Like when I befriended the popular girl in school that everyone knew to be happy and carefree with their confidence. There wasn’t any number of times that you could ride the bus to flirt with the boys all night at the mall that could drown out the reality of going back home to their two toxic parents screaming at the top of their lungs and punching holes in the wall in the ghetto. 


Friend after friend after friend, I found my way to becoming the closest with a girl who grew up in a group home less than a mile from my home. She was in a residential neighborhood “group home” that supported 9 other girls, with state staff workers pretending to be either their very strict parents like mine, who had a better sense of humor, or the typical case manager “friend” or “foe”. 

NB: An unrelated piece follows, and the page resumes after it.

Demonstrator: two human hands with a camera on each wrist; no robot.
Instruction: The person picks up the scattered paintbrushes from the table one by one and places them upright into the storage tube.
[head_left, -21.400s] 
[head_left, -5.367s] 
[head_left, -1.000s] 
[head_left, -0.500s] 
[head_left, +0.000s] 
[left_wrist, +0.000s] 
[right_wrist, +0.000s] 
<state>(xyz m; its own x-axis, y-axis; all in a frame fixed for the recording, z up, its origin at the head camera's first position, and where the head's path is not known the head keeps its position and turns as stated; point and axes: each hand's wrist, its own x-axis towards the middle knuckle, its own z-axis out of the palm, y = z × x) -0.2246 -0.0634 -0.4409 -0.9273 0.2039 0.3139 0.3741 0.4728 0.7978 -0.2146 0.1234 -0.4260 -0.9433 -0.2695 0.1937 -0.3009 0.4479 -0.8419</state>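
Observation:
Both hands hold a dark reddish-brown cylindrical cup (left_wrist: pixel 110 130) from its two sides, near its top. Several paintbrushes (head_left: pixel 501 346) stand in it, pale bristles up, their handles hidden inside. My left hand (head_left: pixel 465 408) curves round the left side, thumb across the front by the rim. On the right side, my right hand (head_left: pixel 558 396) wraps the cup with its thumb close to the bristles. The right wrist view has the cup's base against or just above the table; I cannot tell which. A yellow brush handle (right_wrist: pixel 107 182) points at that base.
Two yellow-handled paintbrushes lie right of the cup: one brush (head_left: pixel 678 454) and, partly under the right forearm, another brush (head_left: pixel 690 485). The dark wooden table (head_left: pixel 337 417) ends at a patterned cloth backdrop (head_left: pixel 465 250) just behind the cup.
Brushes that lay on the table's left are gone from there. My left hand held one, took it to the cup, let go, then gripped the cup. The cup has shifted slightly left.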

In this space, I was finally accepted. I even got a new name the head of their group, who was also lesbian, labeled as “Fred”. Little did I understand that she was actually sexualizing me with the slogan “Freddy got fingered”. But nonetheless, no one hurt me, touched me, or degraded me as the scenarios with my siblings or parents at home did. So I accepted my new name, despite my lanky, awkward white girl demeanor in their mixed group. 

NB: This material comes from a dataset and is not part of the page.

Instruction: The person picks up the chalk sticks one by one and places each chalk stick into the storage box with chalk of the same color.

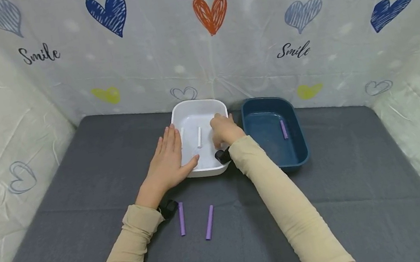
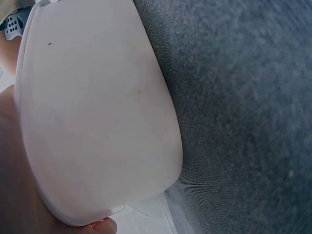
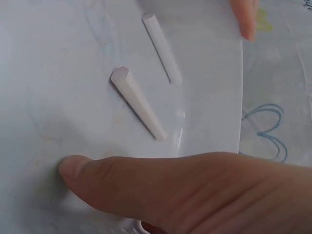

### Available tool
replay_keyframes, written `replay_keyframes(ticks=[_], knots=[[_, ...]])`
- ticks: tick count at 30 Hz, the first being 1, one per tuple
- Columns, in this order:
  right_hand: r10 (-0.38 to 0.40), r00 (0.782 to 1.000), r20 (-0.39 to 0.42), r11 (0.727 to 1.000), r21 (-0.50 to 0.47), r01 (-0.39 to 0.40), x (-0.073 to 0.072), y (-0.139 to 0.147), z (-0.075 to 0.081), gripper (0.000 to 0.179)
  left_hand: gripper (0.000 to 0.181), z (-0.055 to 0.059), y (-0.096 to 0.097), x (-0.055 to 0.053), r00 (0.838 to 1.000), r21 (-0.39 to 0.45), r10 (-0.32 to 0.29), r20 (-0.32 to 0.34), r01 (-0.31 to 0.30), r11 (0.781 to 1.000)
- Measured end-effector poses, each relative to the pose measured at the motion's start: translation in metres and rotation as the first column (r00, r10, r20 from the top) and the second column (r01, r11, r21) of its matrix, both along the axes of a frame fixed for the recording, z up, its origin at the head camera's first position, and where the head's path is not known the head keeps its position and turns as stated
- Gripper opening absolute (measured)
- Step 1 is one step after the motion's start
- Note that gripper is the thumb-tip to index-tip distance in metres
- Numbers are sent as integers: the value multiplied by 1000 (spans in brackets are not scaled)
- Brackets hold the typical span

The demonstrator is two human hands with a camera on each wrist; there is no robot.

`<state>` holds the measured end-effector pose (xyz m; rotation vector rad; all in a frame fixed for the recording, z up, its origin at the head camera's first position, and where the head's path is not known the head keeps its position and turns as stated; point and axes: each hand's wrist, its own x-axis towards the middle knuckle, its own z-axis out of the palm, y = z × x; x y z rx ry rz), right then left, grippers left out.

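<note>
My left hand [image 1: 165, 160] lies with straight fingers along the left rim of the white tray [image 1: 210, 171], thumb over its near corner. The tray's outer wall [image 2: 97, 97] fills much of the left wrist view. My right hand [image 1: 227, 130] reaches down inside the tray's right side with bent fingers. Its thumb [image 3: 122, 180] shows low over the tray floor in the right wrist view, the fingertips mostly hidden; I cannot tell whether they hold anything. One white chalk stick [image 3: 139, 102] lies on the tray floor, with another white chalk stick [image 3: 162, 48] beside it, near the left wall.
A dark blue tray [image 1: 300, 135] stands right of the white one, with a purple chalk stick [image 1: 284, 129] in it. On the grey cloth in front lie a purple chalk stick [image 1: 181, 219] and a second purple stick [image 1: 209, 222]. A patterned curtain [image 1: 165, 51] hangs behind.
</note>
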<state>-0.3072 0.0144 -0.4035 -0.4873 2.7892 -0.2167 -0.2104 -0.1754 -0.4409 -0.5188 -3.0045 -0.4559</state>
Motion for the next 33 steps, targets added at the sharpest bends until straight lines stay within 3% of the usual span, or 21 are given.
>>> replay_keyframes(ticks=[17, 26, 33], knots=[[17, 1000, 0, 1000, 16, -17, -1, 1, 0, 43, 98, -1, -1, -2, 1000, 1, -3, -7, 3, 1000], [26, 1000, -12, 999, 24, -26, 0, 1, -2, 49, 98, -1, -1, 0, 1000, -2, 2, 2, -2, 1000], [30, 999, 22, 999, -24, -29, -2, 2, -1, 48, 98, -1, -1, -1, 1000, 5, -1, -1, 1, 1000]])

It was during this phase that the foreshadowing of my own “children’s home” experience would transpire. My mother always had a way of saying, with her Glen Miller chardonnay breath, that if I didn’t stop “acting out”, she would send me to a similar place as my friend from the group home was. But I didn’t care. I found the 10 brave girls, and their case managers, to be a light into an alternative life that can unfold as a result of childhood adversity. I had hope that I could find my own way to freedom.


Being the youngest of 6 kids, the 4th out of all the girls, I never knew what girl bonding was because we were groomed for competition. The first time I learned how generational trauma can infiltrate people’s children’s lives was from my dad. He always became frustrated when describing how my mom’s mom would take every chance to project something negative toward her. Whether it was about her looks, weight, or competence. He felt that she was always trying to get out of the damaging repercussions of that.

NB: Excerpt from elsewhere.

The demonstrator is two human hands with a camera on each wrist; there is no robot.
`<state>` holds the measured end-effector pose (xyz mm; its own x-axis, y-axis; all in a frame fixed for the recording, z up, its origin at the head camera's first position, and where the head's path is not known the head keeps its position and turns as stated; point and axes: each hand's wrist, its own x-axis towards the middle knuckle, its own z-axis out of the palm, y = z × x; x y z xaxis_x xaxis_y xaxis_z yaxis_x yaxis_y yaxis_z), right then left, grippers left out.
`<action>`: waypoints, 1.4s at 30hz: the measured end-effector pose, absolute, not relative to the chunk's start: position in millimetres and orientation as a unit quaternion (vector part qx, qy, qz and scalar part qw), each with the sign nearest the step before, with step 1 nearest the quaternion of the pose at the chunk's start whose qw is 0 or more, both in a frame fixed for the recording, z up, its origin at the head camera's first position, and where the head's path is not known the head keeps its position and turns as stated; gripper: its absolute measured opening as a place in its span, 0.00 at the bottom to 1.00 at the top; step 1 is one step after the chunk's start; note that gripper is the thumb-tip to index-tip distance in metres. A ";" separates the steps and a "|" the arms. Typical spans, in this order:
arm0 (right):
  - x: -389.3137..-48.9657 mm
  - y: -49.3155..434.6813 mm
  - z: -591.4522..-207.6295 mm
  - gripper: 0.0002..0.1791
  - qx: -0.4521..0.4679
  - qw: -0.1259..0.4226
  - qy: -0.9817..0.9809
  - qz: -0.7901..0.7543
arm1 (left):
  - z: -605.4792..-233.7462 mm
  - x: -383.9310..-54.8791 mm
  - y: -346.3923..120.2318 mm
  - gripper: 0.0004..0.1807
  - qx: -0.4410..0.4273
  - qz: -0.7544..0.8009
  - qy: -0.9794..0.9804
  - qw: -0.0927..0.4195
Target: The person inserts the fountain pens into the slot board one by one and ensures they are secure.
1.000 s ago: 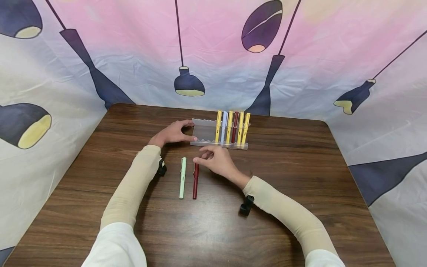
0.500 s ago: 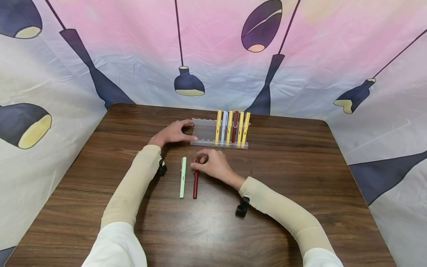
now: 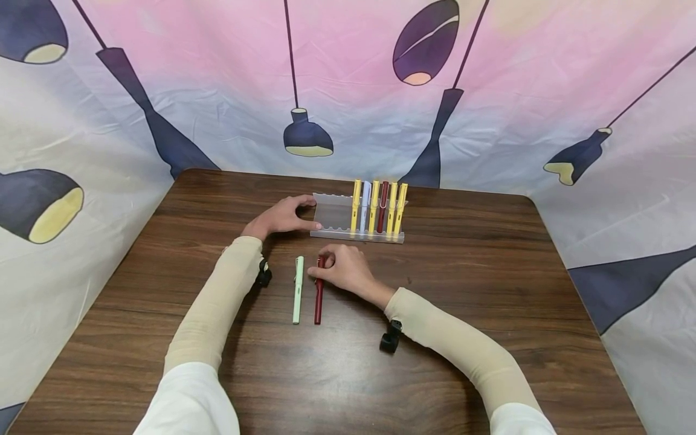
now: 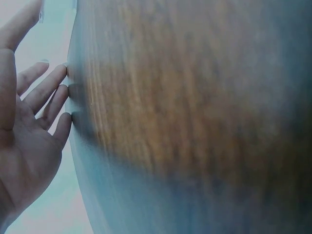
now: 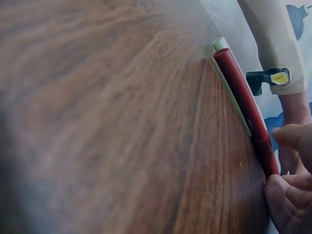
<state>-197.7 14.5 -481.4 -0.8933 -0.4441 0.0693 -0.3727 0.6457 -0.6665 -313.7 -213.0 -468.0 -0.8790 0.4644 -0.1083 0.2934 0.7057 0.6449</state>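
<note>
My right hand [image 3: 348, 267] has its thumb and fingers at either side of the capped end of a dark red pen [image 3: 318, 300], pinching it on the table. In the right wrist view the dark red pen [image 5: 239, 85] slants between the thumb and fingertips. Just left of it lies a pale green pen [image 3: 298, 290]. Farther back my left hand [image 3: 280, 216] rests at the left end of a clear pen rack [image 3: 333, 215], thumb at the front corner and forefinger at the rear. From the left wrist, the fingers of that hand [image 4: 34, 126] look loosely extended, the rack out of sight.
Along the rack's right half stand several yellow pens [image 3: 402, 205], a light blue pen [image 3: 365, 208] and another dark red pen [image 3: 383, 208]. Behind the brown wooden table [image 3: 473, 290] hangs a cloth [image 3: 359, 121] printed with lamps.
My right hand has come down and left from near the rack's front onto the dark red pen's cap, its thumb crossing to the pen's left side. The left hand and rack stay put.
</note>
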 end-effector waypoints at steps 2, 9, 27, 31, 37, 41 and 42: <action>-197.6 13.6 -481.0 0.28 -0.224 0.051 0.908 -0.350 | -467.7 -313.2 -213.1 0.52 0.207 0.321 0.914 0.133; -196.7 10.9 -481.3 0.29 -0.219 0.055 0.915 -0.333 | -468.8 -313.4 -213.6 0.52 0.204 0.320 0.915 0.132; -195.7 8.9 -485.1 0.20 -0.221 0.040 0.918 -0.327 | -469.6 -313.3 -213.4 0.52 0.204 0.322 0.915 0.133; -195.5 9.7 -484.4 0.18 -0.221 0.039 0.916 -0.332 | -469.7 -313.8 -213.5 0.52 0.204 0.321 0.915 0.134; -195.8 11.2 -483.1 0.13 -0.220 0.041 0.916 -0.333 | -469.5 -313.6 -213.7 0.52 0.202 0.316 0.917 0.136; -196.2 12.2 -482.8 0.12 -0.220 0.042 0.914 -0.337 | -469.8 -314.7 -213.9 0.51 0.203 0.318 0.916 0.136; -196.2 12.4 -482.6 0.12 -0.220 0.042 0.914 -0.338 | -469.7 -314.8 -214.1 0.51 0.204 0.319 0.915 0.136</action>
<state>-196.2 12.4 -482.6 -0.8996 -0.4306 0.0724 -0.3739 0.6740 -0.6371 -314.8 -214.1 -469.7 -0.8800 0.4597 -0.1195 0.2855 0.7130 0.6404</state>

Even despite some of the similarities my older sister had with walking a fine line with the law by running away from home, hopping neighborhood walls to get away from cops, or bouncing checks, I felt more comfortable staying with the girls at the group home. The group home girl’s honesty with me on their pasts with drugs, stealing, and creating chaos had more reasoning to me than some of my sister’s ignorance on race privilege, arrogance, and self-fulfilling prophecies. I was over the semantics of it all, and was seeking genuine connection and validation in this world I was becoming deeply disassociated from.

It wouldn’t be until 2 years later that I finally was referred to live at a children’s home from 14 years old to 17. What I always think about, and eventually became an honor student in philosophy for, is how can you look for something if it’s in the dark. How can you ask the questions to know certain answers if you don’t know what you need to ask for? If you’re blind going into something, then there is a reason we talk about miracles. I can never be more grateful for the pillars in my life that became a beacon towards a better, higher, lighter, whatever you want to call it, kind of direction towards health, balance, and bliss. 

Thank you for reading some of these stories as I vent out some of the circumstances that have filled up my life to be as I am. I’m still figuring it out, but as I learn more about history, psychology, politics, religion, spirituality, science, and theories, I just wish to create authentic meaning for myself. I’m always growing and evolving to know more. I’m grateful to be here and I hope that you and I can figure out more of this all together, for however long that is for. But no matter what, I’m grateful to be here able to seekout all the answers to the questions I can. Thank you for being here with me.